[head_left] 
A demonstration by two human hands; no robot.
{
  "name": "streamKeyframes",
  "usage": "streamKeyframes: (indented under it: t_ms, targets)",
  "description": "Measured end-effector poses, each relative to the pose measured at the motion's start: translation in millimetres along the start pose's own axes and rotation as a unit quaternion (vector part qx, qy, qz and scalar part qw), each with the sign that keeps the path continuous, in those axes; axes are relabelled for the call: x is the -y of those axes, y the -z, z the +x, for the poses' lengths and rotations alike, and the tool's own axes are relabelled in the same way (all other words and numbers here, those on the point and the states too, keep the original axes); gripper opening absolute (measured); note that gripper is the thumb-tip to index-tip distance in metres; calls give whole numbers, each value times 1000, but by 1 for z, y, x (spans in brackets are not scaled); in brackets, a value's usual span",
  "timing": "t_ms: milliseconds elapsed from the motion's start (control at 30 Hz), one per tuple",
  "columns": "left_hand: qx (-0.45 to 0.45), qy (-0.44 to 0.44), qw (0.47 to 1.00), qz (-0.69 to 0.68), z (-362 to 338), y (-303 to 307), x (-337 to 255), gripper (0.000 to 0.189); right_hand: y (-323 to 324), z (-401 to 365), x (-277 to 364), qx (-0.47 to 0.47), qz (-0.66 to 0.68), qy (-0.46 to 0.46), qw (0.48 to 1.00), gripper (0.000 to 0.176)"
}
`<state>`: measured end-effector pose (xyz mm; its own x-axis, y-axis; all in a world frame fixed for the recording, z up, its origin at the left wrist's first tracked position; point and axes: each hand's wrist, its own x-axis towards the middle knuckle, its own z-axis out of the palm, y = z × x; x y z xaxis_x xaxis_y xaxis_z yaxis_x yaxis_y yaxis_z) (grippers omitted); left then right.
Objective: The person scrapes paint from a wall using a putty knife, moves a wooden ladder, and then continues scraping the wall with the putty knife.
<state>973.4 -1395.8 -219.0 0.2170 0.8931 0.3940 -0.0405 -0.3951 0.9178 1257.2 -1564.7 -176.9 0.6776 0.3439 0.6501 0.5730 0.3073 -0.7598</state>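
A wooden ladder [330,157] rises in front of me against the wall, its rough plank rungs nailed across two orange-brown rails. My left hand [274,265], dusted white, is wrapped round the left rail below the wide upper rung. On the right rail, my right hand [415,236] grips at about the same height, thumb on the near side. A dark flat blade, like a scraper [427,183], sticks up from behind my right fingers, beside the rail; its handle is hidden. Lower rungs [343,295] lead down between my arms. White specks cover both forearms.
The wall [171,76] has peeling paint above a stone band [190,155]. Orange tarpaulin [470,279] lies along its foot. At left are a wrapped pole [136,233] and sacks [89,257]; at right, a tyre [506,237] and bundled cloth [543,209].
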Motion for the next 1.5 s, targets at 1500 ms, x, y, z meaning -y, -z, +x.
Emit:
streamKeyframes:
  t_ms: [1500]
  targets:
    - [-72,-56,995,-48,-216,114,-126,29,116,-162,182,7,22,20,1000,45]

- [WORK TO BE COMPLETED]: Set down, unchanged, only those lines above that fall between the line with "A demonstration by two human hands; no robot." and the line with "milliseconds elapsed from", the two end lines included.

- [RESPONSE]:
A demonstration by two human hands; no robot.
{
  "name": "streamKeyframes",
  "usage": "streamKeyframes: (indented under it: t_ms, targets)",
  "description": "Measured end-effector poses, each relative to the pose measured at the motion's start: translation in millimetres along the start pose's own axes and rotation as a unit quaternion (vector part qx, qy, qz and scalar part qw), each with the sign that keeps the path continuous, in those axes; axes are relabelled for the call: x is the -y of those axes, y the -z, z the +x, for the poses' lengths and rotations alike, and the tool's own axes are relabelled in the same way (all other words and numbers here, those on the point and the states too, keep the original axes); gripper opening absolute (measured); note that gripper is the thumb-tip to index-tip distance in metres; calls give whole numbers, each value times 1000, but by 1 for z, y, x (spans in brackets are not scaled); in brackets, a value's usual span",
  "timing": "t_ms: milliseconds elapsed from the motion's start (control at 30 Hz), one per tuple",

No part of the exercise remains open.